Doctorant en intelligence artificielle et vision par ordinateur, Hamed Ouattara travaille sur la frontière technologique de la conduite autonome. Au cœur de ses recherches, on trouve une question fondamentale : comment garantir qu’un véhicule sans chauffeur puisse circuler en toute sécurité, quel que soit le temps ? À travers son expertise, il nous plonge dans les coulisses du projet européen Roadview, une initiative ambitieuse qui prépare la société à une transition majeure de ses modes de déplacement.

La vision par ordinateur au service de la sécurité

Le projet Roadview est une initiative européenne visant à améliorer la robustesse des véhicules autonomes face aux conditions météorologiques dégradées. Alors que les systèmes actuels, développés par des acteurs comme Tesla ou Mercedes, rencontrent des difficultés lorsque la visibilité est réduite, Roadview cherche à doter les véhicules d’une capacité de compréhension de l’environnement accrue. L’objectif est de permettre à l’intelligence artificielle de reconnaître des obstacles, d’interagir avec d’autres véhicules et de prendre des décisions critiques même sous une pluie intense, un brouillard épais ou de la neige. Ce projet succède à des travaux antérieurs (comme le projet DSE) pour franchir une étape supplémentaire vers le plus haut niveau d’autonomie : le déplacement d’un point A à un point B sans aucune intervention humaine.

L’autonomie qui doit s’adapter à notre réalité

Le développement de ce projet répond à des besoins concrets de mobilité et d’efficacité sociétale.
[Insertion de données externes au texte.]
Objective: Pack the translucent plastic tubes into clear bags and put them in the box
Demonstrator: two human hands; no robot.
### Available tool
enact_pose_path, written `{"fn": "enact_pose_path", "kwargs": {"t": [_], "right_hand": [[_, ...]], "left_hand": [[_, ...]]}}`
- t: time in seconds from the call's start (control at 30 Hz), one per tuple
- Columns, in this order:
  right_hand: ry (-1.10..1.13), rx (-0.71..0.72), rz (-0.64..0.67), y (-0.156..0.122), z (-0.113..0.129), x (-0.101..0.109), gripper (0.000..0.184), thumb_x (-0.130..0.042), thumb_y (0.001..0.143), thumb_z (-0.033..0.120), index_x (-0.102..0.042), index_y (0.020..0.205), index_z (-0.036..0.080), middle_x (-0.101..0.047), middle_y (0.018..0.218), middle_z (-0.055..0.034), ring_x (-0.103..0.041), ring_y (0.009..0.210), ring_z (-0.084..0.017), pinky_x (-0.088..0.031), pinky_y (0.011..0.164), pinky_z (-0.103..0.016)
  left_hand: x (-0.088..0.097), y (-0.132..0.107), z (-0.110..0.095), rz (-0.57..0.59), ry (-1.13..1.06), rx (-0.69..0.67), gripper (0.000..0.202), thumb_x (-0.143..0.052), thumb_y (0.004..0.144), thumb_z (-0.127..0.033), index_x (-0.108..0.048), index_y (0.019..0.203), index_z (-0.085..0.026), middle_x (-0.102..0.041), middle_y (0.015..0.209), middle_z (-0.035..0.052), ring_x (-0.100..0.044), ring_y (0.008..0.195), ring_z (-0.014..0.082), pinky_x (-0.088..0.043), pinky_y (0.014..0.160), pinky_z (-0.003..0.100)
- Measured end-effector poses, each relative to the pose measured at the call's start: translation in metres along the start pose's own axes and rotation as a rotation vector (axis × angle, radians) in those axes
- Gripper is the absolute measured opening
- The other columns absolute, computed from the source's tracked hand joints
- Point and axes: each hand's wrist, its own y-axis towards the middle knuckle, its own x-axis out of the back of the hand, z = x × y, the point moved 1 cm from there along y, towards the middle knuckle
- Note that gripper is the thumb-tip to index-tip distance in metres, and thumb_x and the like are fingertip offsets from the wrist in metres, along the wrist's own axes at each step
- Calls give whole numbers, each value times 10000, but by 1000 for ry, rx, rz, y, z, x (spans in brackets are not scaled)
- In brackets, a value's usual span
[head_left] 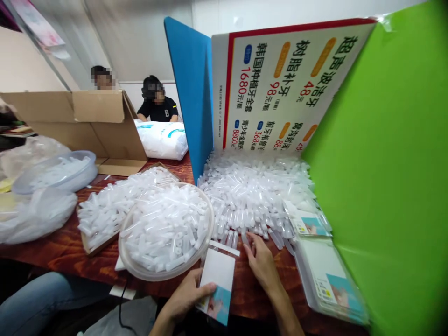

Pour Hamed Ouattara, l’automatisation totale permettrait de transformer radicalement des secteurs comme la logistique, en facilitant le transport de marchandises par des camions autonomes, ou les transports publics, à l’image des lignes de métro automatiques parisiennes qui offrent déjà un service plus fluide. Au quotidien, cela représenterait un gain de temps précieux, permettant par exemple à un véhicule d’aller chercher un enfant à l’école ou de récupérer un objet oublié en toute fiabilité. Enfin, l’un des plus grands défis reste l’interaction humaine : le projet vise à ce que la machine puisse un jour saisir les signaux non-verbaux et tacites qu’échangent les conducteurs et les piétons, rendant la cohabitation entre humains et robots naturelle et sécurisée.